▶ **Assignment**
Only the lines from the beginning of the entries through the one with "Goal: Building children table" should be written out, please, exactly and without any pictures.

(Excerpts from a dataset)
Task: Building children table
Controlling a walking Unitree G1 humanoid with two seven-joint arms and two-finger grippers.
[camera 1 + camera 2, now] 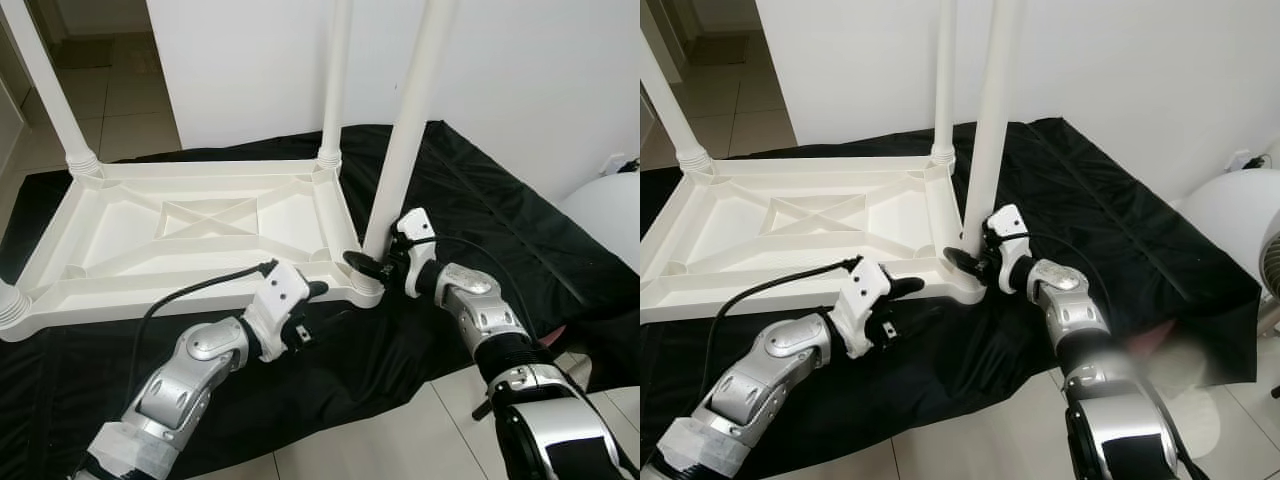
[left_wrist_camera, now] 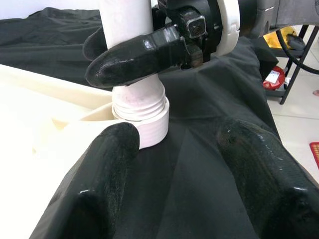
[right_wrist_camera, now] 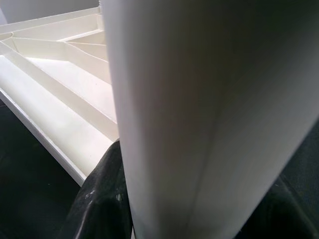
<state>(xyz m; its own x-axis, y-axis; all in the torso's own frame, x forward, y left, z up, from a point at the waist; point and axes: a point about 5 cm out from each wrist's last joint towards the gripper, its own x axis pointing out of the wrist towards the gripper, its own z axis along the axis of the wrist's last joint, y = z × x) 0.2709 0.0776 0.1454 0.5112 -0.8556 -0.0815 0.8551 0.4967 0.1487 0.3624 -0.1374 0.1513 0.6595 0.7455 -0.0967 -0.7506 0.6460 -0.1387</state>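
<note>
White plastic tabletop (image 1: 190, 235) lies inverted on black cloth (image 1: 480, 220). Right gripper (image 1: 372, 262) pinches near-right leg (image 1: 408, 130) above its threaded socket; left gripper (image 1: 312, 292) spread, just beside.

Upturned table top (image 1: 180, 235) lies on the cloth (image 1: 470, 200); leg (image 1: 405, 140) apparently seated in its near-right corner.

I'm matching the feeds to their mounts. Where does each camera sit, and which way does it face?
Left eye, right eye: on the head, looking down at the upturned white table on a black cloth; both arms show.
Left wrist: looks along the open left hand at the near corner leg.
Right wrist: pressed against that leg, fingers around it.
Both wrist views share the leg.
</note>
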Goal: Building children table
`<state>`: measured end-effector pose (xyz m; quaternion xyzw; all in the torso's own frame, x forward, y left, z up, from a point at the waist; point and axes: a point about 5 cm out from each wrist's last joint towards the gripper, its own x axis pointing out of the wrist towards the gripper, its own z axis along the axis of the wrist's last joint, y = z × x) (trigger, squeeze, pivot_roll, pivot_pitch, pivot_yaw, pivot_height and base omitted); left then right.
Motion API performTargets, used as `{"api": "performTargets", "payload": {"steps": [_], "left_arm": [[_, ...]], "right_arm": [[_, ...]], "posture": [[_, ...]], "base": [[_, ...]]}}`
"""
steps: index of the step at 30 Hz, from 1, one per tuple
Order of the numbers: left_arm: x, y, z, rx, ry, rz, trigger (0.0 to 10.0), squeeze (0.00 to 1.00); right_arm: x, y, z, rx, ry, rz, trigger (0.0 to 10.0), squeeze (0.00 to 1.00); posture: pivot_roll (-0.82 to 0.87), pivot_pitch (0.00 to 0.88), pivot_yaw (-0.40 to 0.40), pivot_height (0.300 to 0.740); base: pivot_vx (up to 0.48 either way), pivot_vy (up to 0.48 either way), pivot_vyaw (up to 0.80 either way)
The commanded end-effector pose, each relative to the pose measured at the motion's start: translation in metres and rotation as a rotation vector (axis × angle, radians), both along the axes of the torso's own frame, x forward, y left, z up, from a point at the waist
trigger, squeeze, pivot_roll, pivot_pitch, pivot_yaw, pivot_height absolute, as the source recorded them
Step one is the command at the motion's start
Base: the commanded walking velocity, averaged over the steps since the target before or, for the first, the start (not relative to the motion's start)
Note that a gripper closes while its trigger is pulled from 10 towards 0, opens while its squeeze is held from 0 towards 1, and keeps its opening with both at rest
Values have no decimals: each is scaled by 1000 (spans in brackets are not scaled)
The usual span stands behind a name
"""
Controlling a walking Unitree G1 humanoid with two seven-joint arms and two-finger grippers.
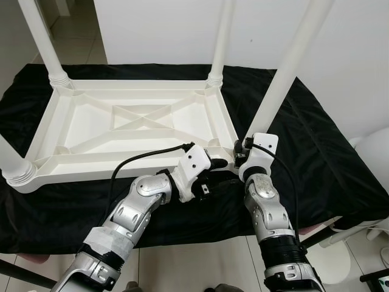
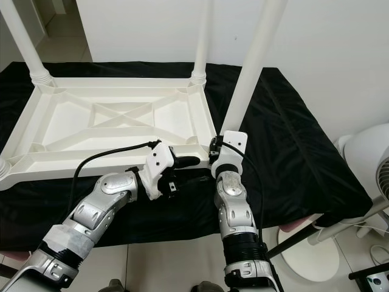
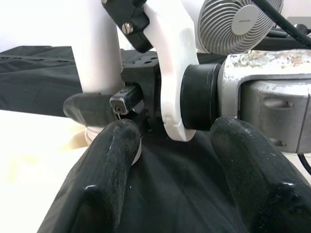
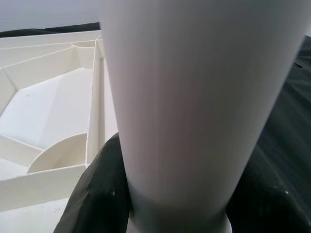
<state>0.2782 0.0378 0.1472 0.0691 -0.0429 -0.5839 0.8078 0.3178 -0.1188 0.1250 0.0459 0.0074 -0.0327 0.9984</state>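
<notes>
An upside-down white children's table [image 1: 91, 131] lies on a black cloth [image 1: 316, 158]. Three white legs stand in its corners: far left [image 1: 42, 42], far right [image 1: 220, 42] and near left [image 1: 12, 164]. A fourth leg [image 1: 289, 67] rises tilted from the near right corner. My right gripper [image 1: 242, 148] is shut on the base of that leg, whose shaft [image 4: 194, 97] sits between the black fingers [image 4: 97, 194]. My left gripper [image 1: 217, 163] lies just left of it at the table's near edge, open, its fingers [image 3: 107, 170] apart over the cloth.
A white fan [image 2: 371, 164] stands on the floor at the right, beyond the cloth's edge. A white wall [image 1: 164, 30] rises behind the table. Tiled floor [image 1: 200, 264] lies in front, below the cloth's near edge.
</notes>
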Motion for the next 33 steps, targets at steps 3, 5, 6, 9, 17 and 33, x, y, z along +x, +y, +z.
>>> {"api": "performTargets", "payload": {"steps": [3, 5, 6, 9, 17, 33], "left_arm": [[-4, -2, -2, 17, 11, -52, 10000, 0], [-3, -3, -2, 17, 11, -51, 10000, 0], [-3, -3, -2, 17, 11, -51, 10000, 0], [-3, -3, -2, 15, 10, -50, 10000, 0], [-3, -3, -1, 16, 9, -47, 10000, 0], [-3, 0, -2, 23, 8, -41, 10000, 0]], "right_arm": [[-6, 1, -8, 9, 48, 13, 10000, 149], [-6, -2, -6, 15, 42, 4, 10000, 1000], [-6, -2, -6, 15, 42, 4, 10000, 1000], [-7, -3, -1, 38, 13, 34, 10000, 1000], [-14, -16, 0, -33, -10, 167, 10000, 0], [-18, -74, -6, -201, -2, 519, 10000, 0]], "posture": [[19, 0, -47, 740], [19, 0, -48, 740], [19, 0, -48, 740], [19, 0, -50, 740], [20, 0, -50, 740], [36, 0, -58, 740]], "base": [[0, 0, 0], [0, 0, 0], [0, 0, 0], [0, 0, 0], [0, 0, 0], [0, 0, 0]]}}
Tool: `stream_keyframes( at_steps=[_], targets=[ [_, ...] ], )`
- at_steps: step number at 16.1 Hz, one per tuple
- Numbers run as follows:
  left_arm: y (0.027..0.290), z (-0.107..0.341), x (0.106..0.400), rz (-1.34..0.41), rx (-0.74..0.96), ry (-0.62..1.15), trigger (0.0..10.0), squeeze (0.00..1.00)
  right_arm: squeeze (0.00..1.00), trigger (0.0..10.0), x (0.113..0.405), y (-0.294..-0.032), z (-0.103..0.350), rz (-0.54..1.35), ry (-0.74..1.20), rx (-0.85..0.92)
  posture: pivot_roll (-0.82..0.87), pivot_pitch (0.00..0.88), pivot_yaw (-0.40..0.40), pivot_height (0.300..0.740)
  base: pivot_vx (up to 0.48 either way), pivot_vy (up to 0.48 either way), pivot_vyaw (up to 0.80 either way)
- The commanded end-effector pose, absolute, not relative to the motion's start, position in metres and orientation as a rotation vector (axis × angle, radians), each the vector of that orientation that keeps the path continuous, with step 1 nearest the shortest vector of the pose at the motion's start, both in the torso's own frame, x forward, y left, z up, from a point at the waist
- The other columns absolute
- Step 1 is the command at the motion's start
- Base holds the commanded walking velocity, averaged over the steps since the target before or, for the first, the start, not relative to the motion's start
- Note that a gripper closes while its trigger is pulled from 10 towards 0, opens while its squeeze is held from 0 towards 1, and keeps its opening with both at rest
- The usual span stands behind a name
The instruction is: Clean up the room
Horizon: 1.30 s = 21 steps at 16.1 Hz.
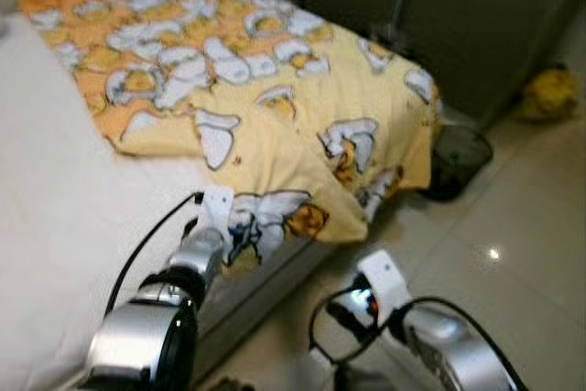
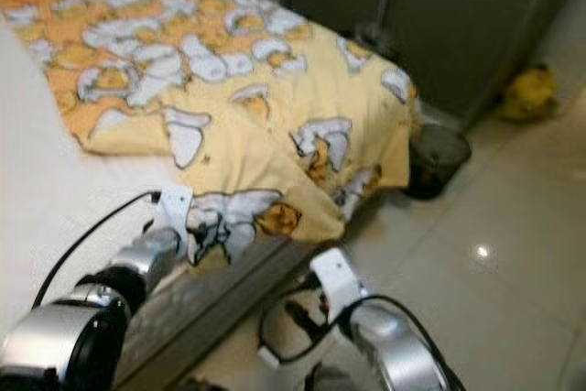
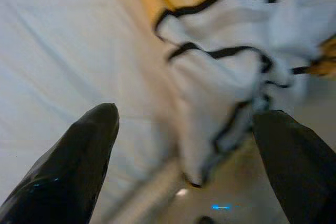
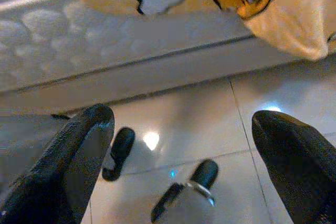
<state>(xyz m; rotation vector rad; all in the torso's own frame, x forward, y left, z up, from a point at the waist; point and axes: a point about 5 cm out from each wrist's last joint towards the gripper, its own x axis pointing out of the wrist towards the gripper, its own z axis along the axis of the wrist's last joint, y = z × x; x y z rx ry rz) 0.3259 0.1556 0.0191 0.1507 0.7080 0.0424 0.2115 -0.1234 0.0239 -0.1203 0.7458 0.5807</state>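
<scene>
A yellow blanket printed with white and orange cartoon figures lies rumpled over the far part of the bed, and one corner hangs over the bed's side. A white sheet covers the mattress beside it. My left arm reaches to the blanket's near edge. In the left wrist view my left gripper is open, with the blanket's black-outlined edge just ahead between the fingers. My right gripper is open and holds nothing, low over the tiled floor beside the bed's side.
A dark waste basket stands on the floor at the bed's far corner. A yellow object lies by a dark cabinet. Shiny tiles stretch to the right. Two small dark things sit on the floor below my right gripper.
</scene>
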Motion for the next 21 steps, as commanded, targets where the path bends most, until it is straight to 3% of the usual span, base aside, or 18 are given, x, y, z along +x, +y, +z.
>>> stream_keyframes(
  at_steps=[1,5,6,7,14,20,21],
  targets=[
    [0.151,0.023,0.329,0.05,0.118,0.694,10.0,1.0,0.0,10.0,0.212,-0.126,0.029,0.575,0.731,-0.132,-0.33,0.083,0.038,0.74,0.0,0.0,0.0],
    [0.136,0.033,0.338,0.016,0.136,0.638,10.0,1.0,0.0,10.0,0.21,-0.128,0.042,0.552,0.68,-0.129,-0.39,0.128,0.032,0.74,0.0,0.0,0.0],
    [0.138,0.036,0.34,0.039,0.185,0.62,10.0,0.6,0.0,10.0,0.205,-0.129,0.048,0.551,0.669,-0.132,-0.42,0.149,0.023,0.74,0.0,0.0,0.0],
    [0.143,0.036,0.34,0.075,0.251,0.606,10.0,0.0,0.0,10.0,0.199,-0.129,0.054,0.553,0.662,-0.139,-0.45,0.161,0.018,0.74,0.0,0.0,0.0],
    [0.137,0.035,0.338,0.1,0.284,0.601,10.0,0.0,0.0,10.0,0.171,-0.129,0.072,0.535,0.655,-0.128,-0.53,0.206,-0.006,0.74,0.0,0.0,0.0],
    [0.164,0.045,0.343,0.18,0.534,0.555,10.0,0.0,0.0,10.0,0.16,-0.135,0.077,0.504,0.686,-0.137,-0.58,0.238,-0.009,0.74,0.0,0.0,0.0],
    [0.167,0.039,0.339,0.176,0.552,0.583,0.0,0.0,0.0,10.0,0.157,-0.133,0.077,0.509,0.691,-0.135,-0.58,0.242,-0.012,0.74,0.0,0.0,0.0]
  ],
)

▶ **Result of this exercise**
Task: Building children table
Controlling a walking Unitree G1 humanoid with two seven-joint arms and two-finger grippers.
[camera 1 + camera 2, now] 
[left_wrist_camera, now] 
[right_wrist_camera, now] 
<state>(xyz m; its own x-axis, y-axis; all in the torso's own frame, x forward, y left, z up, from a point at the waist; point and axes: a point about 5 cm out from each wrist's last joint towards the gripper, its own x axis pointing out of the wrist towards the gripper, its own z axis along the axis of the wrist's last joint, y = z × x) 0.2709 0.0776 0.1454 0.5112 -0.8556 -0.0815 0.8551 0.4967 0.1487 0.3624 -0.1374 0.1513 0.6595 0.7455 -0.0967 -0.7506 0.6460 -0.1387</state>
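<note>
White plastic tabletop (image 1: 190, 235) lies inverted on black cloth (image 1: 480, 220). Right gripper (image 1: 372, 262) pinches near-right leg (image 1: 408, 130) above its threaded socket; left gripper (image 1: 312, 292) spread, just beside.

Upturned table top (image 1: 180, 235) lies on the cloth (image 1: 470, 200); leg (image 1: 405, 140) apparently seated in its near-right corner.

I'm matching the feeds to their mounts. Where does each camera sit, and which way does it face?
Left eye, right eye: on the head, looking down at the upturned white table on a black cloth; both arms show.
Left wrist: looks along the open left hand at the near corner leg.
Right wrist: pressed against that leg, fingers around it.
Both wrist views share the leg.
</note>
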Goal: Building children table

The exercise was worked through completely.